### DATA TO EXAMINE
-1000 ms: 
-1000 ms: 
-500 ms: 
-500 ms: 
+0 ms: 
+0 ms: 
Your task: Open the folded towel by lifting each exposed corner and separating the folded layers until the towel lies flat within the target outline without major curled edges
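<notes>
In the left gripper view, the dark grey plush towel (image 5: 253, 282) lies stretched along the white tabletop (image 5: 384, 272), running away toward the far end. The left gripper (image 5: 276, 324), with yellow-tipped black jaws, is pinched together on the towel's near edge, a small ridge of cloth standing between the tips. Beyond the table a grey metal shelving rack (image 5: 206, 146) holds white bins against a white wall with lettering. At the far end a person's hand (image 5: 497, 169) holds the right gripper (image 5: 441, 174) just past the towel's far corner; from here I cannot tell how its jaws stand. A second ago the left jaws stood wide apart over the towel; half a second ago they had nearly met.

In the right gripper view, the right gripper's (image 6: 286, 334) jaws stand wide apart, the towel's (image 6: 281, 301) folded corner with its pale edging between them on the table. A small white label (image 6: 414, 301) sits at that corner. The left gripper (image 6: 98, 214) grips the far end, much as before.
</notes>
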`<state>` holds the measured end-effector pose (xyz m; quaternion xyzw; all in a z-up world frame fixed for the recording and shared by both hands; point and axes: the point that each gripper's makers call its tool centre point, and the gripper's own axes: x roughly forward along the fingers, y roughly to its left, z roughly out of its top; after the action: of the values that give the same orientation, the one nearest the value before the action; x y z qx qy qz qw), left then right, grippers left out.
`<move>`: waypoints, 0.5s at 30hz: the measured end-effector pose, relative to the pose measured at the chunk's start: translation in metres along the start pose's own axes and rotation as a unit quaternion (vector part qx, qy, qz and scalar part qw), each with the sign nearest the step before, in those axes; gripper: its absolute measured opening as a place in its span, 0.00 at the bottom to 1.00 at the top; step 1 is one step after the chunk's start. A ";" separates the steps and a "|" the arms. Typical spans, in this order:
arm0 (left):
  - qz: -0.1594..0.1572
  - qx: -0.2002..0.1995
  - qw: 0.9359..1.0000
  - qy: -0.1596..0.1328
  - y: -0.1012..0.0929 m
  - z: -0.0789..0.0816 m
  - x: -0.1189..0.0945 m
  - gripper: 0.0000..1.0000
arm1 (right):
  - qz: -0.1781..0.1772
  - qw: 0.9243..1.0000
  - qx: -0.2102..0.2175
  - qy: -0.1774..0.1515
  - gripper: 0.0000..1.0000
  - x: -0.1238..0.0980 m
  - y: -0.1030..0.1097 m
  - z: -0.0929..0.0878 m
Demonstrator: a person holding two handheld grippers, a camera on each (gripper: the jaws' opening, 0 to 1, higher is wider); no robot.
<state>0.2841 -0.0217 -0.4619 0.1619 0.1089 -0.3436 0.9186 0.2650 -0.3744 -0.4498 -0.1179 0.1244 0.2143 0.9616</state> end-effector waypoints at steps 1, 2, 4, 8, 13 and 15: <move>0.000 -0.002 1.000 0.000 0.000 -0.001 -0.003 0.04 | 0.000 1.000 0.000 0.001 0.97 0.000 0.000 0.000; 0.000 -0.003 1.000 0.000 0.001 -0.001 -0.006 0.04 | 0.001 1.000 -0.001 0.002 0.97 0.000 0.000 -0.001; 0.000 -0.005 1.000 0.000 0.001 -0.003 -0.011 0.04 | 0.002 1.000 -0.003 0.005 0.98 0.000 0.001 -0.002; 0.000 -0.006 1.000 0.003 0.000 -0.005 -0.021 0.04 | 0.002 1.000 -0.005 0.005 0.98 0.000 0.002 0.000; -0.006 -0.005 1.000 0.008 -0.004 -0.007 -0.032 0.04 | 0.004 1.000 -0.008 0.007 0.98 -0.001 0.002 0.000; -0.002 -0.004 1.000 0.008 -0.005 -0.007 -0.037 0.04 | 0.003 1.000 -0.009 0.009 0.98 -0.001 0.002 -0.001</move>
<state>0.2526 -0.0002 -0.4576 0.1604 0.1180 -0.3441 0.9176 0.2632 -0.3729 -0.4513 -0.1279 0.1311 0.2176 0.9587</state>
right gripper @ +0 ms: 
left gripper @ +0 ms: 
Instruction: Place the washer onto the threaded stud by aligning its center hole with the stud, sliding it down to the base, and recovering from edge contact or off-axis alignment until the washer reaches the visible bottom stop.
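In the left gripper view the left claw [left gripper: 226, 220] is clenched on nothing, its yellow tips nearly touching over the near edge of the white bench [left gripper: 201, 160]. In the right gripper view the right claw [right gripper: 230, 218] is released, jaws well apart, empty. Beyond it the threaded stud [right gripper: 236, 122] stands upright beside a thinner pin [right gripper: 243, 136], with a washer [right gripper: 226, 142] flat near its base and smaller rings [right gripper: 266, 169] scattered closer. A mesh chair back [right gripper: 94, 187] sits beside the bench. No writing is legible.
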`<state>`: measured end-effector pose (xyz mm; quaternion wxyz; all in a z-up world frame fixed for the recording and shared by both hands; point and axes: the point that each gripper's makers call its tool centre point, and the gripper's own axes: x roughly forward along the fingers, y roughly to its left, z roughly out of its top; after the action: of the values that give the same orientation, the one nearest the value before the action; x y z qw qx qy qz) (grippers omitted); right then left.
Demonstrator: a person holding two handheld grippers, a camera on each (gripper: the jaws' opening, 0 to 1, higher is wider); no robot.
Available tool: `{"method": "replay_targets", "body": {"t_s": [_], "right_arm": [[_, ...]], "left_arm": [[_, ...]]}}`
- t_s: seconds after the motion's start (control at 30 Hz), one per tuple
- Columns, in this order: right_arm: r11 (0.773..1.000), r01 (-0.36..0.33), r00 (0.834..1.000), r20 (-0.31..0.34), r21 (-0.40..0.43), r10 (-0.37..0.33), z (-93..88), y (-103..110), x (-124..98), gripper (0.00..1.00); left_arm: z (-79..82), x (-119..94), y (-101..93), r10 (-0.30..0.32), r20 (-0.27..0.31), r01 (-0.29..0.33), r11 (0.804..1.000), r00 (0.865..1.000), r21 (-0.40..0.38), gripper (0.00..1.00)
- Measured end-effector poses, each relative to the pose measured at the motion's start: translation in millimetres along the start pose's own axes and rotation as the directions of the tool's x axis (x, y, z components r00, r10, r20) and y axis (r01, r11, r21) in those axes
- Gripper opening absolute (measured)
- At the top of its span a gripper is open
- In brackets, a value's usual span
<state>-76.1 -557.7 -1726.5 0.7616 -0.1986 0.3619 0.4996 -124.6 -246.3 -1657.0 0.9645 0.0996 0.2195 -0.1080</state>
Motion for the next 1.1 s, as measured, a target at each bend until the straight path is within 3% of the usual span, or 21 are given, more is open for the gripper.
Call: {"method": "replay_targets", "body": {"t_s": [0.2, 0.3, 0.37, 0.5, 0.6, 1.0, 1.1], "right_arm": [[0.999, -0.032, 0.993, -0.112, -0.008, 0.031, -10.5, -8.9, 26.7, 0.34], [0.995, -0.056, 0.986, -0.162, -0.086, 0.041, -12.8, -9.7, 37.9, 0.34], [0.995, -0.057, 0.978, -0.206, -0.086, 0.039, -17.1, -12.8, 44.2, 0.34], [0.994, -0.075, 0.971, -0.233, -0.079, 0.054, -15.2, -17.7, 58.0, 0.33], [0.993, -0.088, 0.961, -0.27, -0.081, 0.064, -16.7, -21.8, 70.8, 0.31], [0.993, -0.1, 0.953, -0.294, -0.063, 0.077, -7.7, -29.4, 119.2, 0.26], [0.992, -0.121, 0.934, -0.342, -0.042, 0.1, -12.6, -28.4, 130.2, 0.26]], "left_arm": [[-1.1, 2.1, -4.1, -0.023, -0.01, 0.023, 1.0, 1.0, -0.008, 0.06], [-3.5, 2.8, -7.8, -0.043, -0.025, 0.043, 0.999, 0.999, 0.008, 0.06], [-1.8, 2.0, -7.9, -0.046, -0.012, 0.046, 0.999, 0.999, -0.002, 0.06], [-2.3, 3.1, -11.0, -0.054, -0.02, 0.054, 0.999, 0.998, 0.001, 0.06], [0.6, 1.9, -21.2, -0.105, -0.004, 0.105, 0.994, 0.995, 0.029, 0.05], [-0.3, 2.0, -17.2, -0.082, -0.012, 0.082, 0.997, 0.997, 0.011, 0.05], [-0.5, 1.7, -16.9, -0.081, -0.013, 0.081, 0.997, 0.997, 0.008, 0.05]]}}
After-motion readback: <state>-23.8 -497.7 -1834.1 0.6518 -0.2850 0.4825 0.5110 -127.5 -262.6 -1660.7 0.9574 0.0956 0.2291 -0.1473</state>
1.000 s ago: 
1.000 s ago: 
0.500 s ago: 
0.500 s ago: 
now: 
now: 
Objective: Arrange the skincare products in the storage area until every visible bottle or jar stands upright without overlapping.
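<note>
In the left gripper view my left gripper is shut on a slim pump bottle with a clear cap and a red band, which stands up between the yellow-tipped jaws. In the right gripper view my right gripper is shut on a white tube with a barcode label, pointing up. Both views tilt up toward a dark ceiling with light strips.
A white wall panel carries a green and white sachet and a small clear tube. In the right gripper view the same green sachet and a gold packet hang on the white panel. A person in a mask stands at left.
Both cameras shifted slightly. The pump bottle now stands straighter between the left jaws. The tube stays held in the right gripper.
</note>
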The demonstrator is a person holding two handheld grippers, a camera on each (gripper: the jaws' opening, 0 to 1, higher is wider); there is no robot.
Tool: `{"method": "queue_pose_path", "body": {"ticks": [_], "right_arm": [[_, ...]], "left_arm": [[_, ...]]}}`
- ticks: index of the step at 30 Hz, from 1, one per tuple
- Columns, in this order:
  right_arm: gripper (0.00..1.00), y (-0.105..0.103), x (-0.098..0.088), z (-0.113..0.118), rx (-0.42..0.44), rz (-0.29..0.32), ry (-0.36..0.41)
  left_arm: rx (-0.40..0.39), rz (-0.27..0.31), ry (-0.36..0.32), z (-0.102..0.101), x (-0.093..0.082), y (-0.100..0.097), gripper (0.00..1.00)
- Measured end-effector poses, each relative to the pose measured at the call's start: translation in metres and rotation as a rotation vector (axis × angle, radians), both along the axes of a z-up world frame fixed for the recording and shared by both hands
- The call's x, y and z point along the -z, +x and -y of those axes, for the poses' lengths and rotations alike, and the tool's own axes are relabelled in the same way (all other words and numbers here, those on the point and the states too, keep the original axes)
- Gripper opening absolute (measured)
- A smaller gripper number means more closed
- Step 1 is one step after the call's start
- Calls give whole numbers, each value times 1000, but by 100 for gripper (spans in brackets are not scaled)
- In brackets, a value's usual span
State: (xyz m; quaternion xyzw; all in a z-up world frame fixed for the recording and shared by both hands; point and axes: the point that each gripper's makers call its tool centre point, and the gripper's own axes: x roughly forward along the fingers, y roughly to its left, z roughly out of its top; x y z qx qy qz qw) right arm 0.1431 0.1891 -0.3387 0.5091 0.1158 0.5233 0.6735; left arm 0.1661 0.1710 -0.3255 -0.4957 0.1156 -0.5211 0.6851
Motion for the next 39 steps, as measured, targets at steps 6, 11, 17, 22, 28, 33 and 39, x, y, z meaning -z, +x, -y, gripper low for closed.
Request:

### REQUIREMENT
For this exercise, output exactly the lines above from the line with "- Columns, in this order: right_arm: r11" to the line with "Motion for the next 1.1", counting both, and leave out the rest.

### SOLUTION TO THE EXERCISE
- Columns, in this order: right_arm: r11 (0.773..1.000), r01 (-0.36..0.33), r00 (0.834..1.000), r20 (-0.31..0.34), r21 (-0.40..0.43), r10 (-0.37..0.33), z (-93..88), y (-103..110), x (-124..98), gripper (0.00..1.00); left_arm: z (-79..82), x (-119..94), y (-101..93), r10 (-0.30..0.32), r20 (-0.27..0.31), r01 (-0.29..0.33), r11 (0.804..1.000), r00 (0.865..1.000), r21 (-0.40..0.38), gripper (0.00..1.00)
- Measured end-effector poses, each relative to the pose measured at the motion's start: translation in millimetres along the start pose's own axes and rotation as the directions of the tool's x axis (x, y, z components r00, r10, r20) and y axis (r01, r11, r21) in those axes
- Gripper opening absolute (measured)
- At the top of its span a gripper is open
- In brackets, a value's usual span
<state>-76.1 -557.7 -1726.5 0.7616 -0.1986 0.3619 0.4996 -124.6 -246.3 -1657.0 0.9645 0.0996 0.2195 -0.1080</state>
Motion for the next 1.1 s, as measured, a target at each bend until the straight path is within 3% of the usual span, or 21 are given, more is open for the gripper.

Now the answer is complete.